__WHAT TO PRODUCE__:
The data that follows is to be copied exactly, with each image removed.

__DATASET CONTENT__:
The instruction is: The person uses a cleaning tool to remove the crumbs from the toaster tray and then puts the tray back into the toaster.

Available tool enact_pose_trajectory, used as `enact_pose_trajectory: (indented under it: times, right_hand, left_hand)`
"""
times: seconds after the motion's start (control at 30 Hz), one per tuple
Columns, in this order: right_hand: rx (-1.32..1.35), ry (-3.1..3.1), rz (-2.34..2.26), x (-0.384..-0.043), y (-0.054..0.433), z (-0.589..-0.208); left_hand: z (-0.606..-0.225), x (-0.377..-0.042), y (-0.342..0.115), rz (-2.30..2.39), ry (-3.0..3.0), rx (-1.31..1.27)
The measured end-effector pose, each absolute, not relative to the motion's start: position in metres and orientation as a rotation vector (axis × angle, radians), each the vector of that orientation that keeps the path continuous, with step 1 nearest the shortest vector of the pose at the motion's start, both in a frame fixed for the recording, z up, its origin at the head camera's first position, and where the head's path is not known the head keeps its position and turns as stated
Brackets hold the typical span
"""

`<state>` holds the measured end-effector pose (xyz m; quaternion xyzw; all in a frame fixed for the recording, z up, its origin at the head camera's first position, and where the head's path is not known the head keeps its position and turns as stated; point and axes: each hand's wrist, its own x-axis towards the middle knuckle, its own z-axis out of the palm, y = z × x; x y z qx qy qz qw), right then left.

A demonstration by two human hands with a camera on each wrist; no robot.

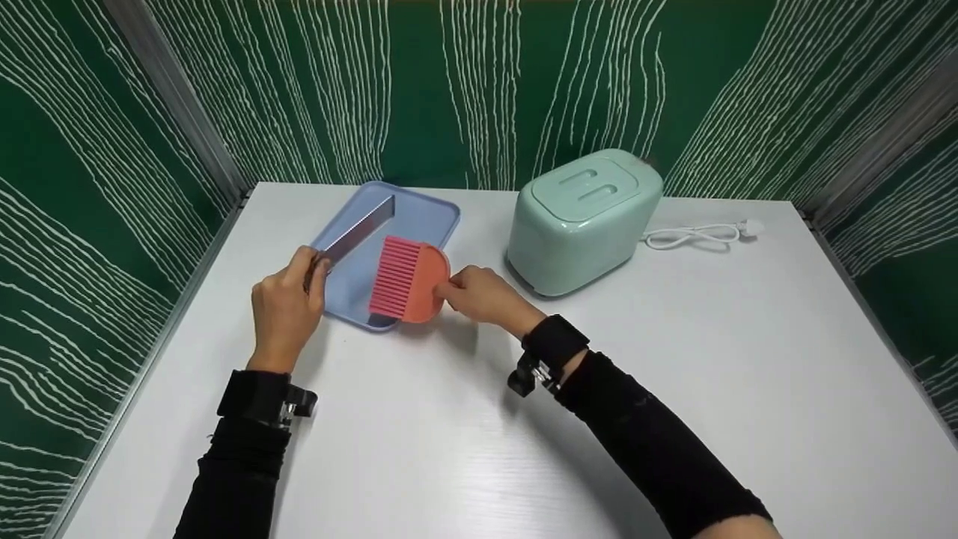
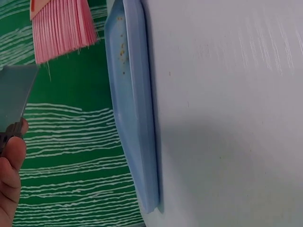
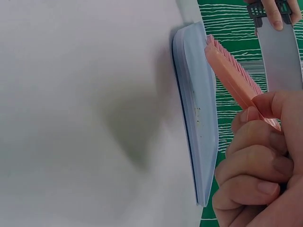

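1. We counted two hands: a left hand [image 1: 286, 307] and a right hand [image 1: 488, 298].
2. We saw one brush [image 1: 413, 281] and one bladed tool [image 1: 363, 228].
3. We found one blue tray [image 1: 425, 213] and several specks [image 2: 122, 53], too small to number surely.
4. We noted one mint-green appliance [image 1: 587, 224], one white cable [image 1: 707, 239] and one plug [image 1: 751, 227].
5. We tallied two black sleeves [image 1: 651, 442] and two black wrist straps [image 1: 254, 393].
6. We counted one white table [image 1: 434, 464].

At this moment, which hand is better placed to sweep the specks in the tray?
Likely the right hand: it pinches the brush above the blue tray, while the left hand holds a flat blade.
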<state>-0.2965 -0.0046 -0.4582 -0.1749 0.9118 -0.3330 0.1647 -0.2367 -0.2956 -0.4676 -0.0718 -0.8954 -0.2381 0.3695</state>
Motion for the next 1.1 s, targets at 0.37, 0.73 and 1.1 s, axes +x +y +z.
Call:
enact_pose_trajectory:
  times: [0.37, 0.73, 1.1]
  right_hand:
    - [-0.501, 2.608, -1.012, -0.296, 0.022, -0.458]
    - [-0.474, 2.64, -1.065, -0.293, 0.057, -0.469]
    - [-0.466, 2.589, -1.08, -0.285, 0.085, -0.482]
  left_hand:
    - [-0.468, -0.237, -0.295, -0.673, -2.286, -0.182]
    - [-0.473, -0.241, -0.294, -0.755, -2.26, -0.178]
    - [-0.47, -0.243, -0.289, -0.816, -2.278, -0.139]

__OUTPUT FOR THIS TASK__:
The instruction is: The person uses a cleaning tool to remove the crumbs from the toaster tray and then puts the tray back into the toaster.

Available tool enact_pose_trajectory, used as `enact_pose_trajectory: (indented under it: times, right_hand, left_hand)`
"""
times: seconds after the motion's start (control at 30 Hz), one per tuple
Columns, in this order: right_hand: rx (-1.32..1.35), ry (-3.1..3.1), rz (-2.34..2.26), x (-0.384..-0.043), y (-0.054..0.433), z (-0.589..-0.208); left_hand: z (-0.606..-0.225), x (-0.377..-0.042), y (-0.342..0.115), rz (-2.30..2.39), ry (-3.0..3.0), rx (-1.31..1.27)
The measured end-effector pose, each absolute, not relative to the motion's start: position in metres and orientation as a rotation vector (axis × angle, radians), each the vector of that orientation that keeps the path continuous, with step 1 nearest the shortest vector of the pose at the motion's start, both in a frame fixed for the recording, z up, its origin at the head camera's first position, and where the head's path is not known the head keeps its position and turns as stated
Brackets hold the typical span
"""

`<state>` holds the measured end-effector pose (xyz m; quaternion xyzw; all in a frame fixed for the recording, z up, its origin at the head camera's first position, and where the head's path is not known the head keeps its position and turns as stated; point and axes: each hand's wrist, its own x-axis towards the middle knuckle, its own z-axis out of the palm, y = z × x; x y z qx qy qz qw), right then left.

A demonstration by two human hands with a camera on each wrist; no robot.


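1. We counted two hands: a left hand [image 1: 286, 307] and a right hand [image 1: 488, 298].
2. We saw one brush [image 1: 413, 281] and one bladed tool [image 1: 363, 228].
3. We found one blue tray [image 1: 425, 213] and several specks [image 2: 122, 53], too small to number surely.
4. We noted one mint-green appliance [image 1: 587, 224], one white cable [image 1: 707, 239] and one plug [image 1: 751, 227].
5. We tallied two black sleeves [image 1: 651, 442] and two black wrist straps [image 1: 254, 393].
6. We counted one white table [image 1: 434, 464].

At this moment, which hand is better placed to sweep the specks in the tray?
Likely the right hand: it pinches the brush above the blue tray, while the left hand holds a flat blade.
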<state>-0.2965 -0.0046 -0.4582 -0.1749 0.9118 -0.3330 0.1647 -0.2367 -0.2956 -0.4676 -0.0718 -0.8954 -0.2381 0.3695</state>
Motion for the next 1.1 s, targets at 0.37, 0.73 and 1.1 s, axes +x +y +z.
Call:
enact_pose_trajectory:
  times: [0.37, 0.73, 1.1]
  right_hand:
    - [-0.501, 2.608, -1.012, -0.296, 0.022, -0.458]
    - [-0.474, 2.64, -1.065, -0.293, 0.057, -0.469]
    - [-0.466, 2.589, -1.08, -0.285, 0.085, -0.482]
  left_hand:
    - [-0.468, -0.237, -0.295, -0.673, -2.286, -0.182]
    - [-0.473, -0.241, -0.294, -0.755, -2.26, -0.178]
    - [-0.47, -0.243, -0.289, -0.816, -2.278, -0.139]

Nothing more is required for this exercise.